De los creadores del mítico restaurante japonés Kibuka, nos llega esta nueva propuesta gastronómica, fruto de la reforma íntegra de un amplio y bonito local ya existente. El espacio, muy acogedor, presenta dos áreas diferenciadas. La primera te la encuentras nada más entrar, un gran salón que recuerda a un loft neoyorkino con mesas pequeñas y una grande para compartir con desconocidos (o no) a pie de ventana. Al fondo, bien visible, la barra, y al fondo un jardín, que de momento parece que no es posible habilitar para su uso (cosas de vecinos). Ya dentro, a mano derecha, se encuentra otro salón, más pequeño, alargado e íntimo, compuesto de dos mesas grandes, y con una zona lúdica para niños (ideal para familias). Los detalles del interiorismo, como las paredes de piedra vista, la distribución del espacio y la barra, vienen a cargo de Meta-Studio; y la cartelería y en general todo el branding son obra de Raquel Quevedo. Todo ello ayuda a que el Café Godot se acabe convirtiendo en un sitio recurrente, por el buen ambiente y la situación expecional.

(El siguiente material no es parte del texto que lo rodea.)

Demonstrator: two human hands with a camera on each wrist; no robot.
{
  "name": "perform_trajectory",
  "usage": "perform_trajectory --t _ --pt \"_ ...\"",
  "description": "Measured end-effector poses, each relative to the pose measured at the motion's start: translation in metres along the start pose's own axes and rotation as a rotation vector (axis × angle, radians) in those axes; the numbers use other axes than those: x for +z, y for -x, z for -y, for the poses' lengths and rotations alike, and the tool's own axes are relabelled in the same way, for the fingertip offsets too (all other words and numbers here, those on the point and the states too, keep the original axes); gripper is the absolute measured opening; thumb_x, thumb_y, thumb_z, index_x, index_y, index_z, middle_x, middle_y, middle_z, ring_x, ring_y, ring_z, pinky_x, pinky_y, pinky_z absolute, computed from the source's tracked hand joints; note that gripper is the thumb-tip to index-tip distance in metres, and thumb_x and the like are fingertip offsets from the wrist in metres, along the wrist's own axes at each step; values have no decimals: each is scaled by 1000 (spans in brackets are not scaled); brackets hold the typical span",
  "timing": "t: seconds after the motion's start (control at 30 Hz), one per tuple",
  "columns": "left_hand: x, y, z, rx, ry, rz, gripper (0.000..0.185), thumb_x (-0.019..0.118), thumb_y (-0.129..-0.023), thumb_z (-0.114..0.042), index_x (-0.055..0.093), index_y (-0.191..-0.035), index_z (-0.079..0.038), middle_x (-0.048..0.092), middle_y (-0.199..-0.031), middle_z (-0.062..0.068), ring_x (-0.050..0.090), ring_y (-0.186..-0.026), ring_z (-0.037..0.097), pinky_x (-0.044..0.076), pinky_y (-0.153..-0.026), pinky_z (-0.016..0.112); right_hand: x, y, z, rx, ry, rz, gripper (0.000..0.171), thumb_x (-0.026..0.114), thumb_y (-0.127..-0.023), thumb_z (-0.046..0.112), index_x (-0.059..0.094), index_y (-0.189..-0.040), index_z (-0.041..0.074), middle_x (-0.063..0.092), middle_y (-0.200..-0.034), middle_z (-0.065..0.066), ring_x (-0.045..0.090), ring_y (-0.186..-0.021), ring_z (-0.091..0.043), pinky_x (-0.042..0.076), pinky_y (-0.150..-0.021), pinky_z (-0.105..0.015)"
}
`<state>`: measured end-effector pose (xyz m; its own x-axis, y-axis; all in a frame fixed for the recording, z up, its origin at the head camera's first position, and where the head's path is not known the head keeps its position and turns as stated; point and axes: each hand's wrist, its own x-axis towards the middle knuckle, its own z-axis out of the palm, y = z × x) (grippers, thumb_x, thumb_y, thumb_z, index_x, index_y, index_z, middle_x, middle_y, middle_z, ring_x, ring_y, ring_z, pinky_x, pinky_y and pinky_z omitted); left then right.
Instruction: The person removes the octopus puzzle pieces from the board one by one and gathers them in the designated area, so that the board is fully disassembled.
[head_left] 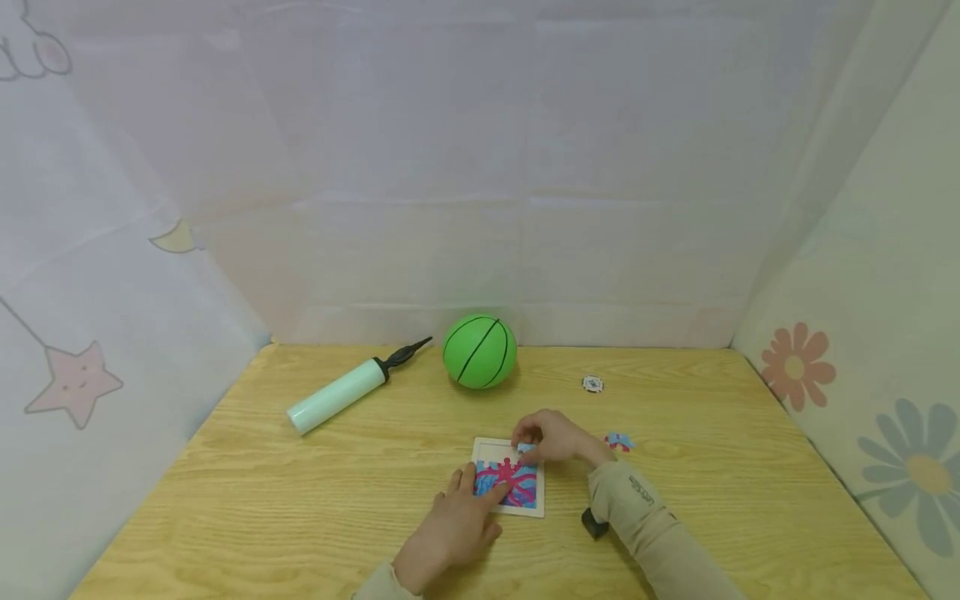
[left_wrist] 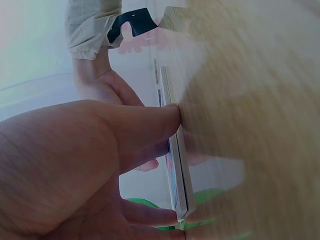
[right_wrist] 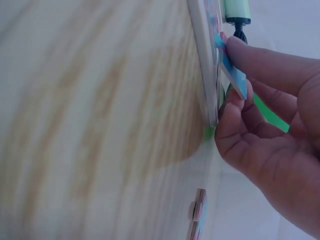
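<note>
A square jigsaw puzzle in a white tray (head_left: 495,452) lies on the table, its lower part filled with a pink and blue picture and its upper part bare. My left hand (head_left: 459,523) rests on its left and front sides with fingers spread and straight. In the left wrist view the thumb (left_wrist: 150,120) lies against the tray's edge. Between thumb and fingers my right hand (head_left: 557,437) pinches a blue puzzle piece (right_wrist: 234,75), tilted over the tray's upper right part. To the right lies a loose pink and blue puzzle piece (head_left: 619,441).
A green ball (head_left: 480,351) sits at the back of the table. Left of it lies a mint hand pump (head_left: 337,396) with a black nozzle. A poker chip (head_left: 592,384) is at the back right. White sheets enclose the table's back and sides.
</note>
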<state>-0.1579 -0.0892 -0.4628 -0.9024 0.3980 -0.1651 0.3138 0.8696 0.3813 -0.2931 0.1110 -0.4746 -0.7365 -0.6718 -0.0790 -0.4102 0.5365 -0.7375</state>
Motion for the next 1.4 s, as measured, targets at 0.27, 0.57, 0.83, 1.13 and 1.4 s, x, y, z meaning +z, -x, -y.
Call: perform_trajectory --t 0.27,0.57,0.83,1.13,1.4 --pt "0 0 0 1 6 1 49 62 -93 -30 52 -140 -22 28 -146 34 30 -131 53 36 -92 70 -4 7 6 17 -78 -9 12 68 -85 2 70 -95 5 65 -86 -2 58 -79 -12 50 -74 -27" --pt "1 -1 0 -2 0 2 49 62 -92 -30 52 -140 -23 28 -146 33 31 -131 52 37 -92 69 -16 15 -6 -44 -196 -36 19 68 -85 1 67 -103 -4 67 -97 -10 60 -86 -16 51 -76 -26" --pt "1 -1 0 -13 5 6 49 62 -92 -30 52 -140 -23 28 -146 34 30 -132 52 36 -93 69 -30 31 -12 35 -306 -35 24 65 -89 5 63 -110 -6 64 -98 -10 47 -59 -19 41 -50 -30" --pt "0 0 0 -3 -21 -10 49 64 -91 -30 53 -139 -23 30 -145 34 32 -131 52 38 -92 68 -48 54 -31 18 -274 -74 25 64 -90 3 61 -112 -8 63 -104 -17 58 -81 -22 52 -71 -34" --pt "1 1 -2 10 -25 -28 49 63 -91 -30 53 -139 -22 30 -144 34 33 -130 52 38 -92 68 -73 85 -50 39 -275 -115 27 61 -93 6 59 -115 -9 58 -102 -17 53 -76 -20 49 -62 -31"
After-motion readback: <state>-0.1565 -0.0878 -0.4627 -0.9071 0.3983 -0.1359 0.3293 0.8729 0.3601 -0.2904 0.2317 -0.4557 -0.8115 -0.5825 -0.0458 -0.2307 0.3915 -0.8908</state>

Pero no todo es imagen, la propuesta gastronómica, la relación calidad-precio y la flexibilidad de horarios, son los grandes puntos a tener en cuenta. A nivel culinario nos ofrecen una carta sencilla en opciones pero original y muy bien elaborada, tal y como sucede en un buen bistró. Ricas ensaladas y entrantes, pastas de varios tipos, algunos platos de carne o pescado, sandwiches y hamburguesas. Por las mañanas tiene desayunos; si vas a mediodía entre semana te recomendamos el menú del día, cuesta sólo 12? y merece mucho la pena. Los fines de semana tienen brunch, y cuando cae la noche la oferta incluye cócteles. La cocina no cierra en todo el día, así que sean cuáles sean tus horarios, puedes contar con ellos. Entre los platos estrella os recomendamos probar los calamares fritos con mahonesa de wasabi, el bacalao confitado, el sandwich de roastbeef, los raviolis caseros de calabaza, o cualquiera de las variedades con huevos de granja que ofrecen en el brunch.

Precio medio fuera de menú 20-25 ? por persona.